What to produce - Copy out the data exactly as it appears, without a single image.

Information provided -
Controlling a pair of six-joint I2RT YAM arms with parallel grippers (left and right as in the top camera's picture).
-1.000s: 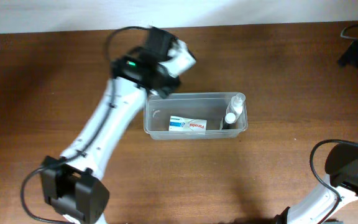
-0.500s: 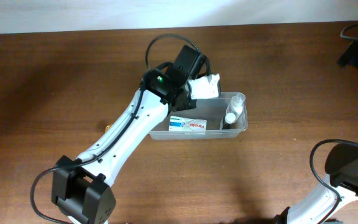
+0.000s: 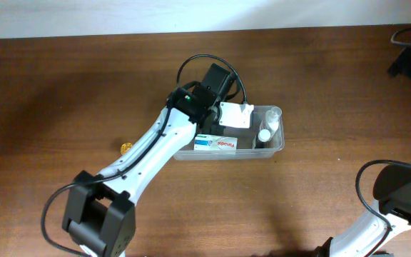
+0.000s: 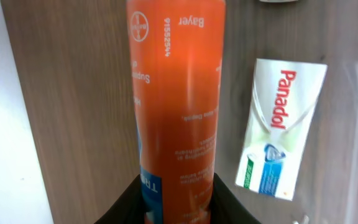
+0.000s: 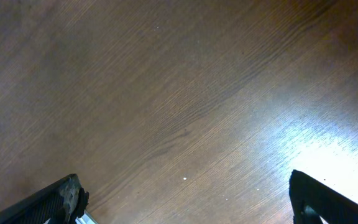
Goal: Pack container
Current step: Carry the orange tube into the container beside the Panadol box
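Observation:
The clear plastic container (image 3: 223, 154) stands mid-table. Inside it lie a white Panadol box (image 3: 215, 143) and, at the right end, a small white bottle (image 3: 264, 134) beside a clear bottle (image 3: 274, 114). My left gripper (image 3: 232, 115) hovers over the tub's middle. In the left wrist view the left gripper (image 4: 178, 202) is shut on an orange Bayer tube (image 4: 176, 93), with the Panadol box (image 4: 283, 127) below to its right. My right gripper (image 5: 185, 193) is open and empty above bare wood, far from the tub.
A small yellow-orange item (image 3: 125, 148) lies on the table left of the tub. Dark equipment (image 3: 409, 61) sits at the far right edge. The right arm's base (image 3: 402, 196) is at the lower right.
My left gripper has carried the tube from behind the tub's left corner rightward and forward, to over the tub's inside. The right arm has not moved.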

Output -
Controlling a pair of six-joint I2RT YAM arms with parallel grippers (left and right as in the top camera's picture).
-1.000s: 
-0.500s: 
+0.000s: 
+0.000s: 
+0.000s: 
Goal: Pack container
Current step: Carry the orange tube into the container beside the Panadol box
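Observation:
The clear plastic container (image 3: 223, 154) stands mid-table. Inside it lie a white Panadol box (image 3: 215, 143) and, at the right end, a small white bottle (image 3: 264, 134) beside a clear bottle (image 3: 274, 114). My left gripper (image 3: 232, 115) hovers over the tub's middle. In the left wrist view the left gripper (image 4: 178, 202) is shut on an orange Bayer tube (image 4: 176, 93), with the Panadol box (image 4: 283, 127) below to its right. My right gripper (image 5: 185, 193) is open and empty above bare wood, far from the tub.
A small yellow-orange item (image 3: 125, 148) lies on the table left of the tub. Dark equipment (image 3: 409, 61) sits at the far right edge. The right arm's base (image 3: 402, 196) is at the lower right.
My left gripper has carried the tube from behind the tub's left corner rightward and forward, to over the tub's inside. The right arm has not moved.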

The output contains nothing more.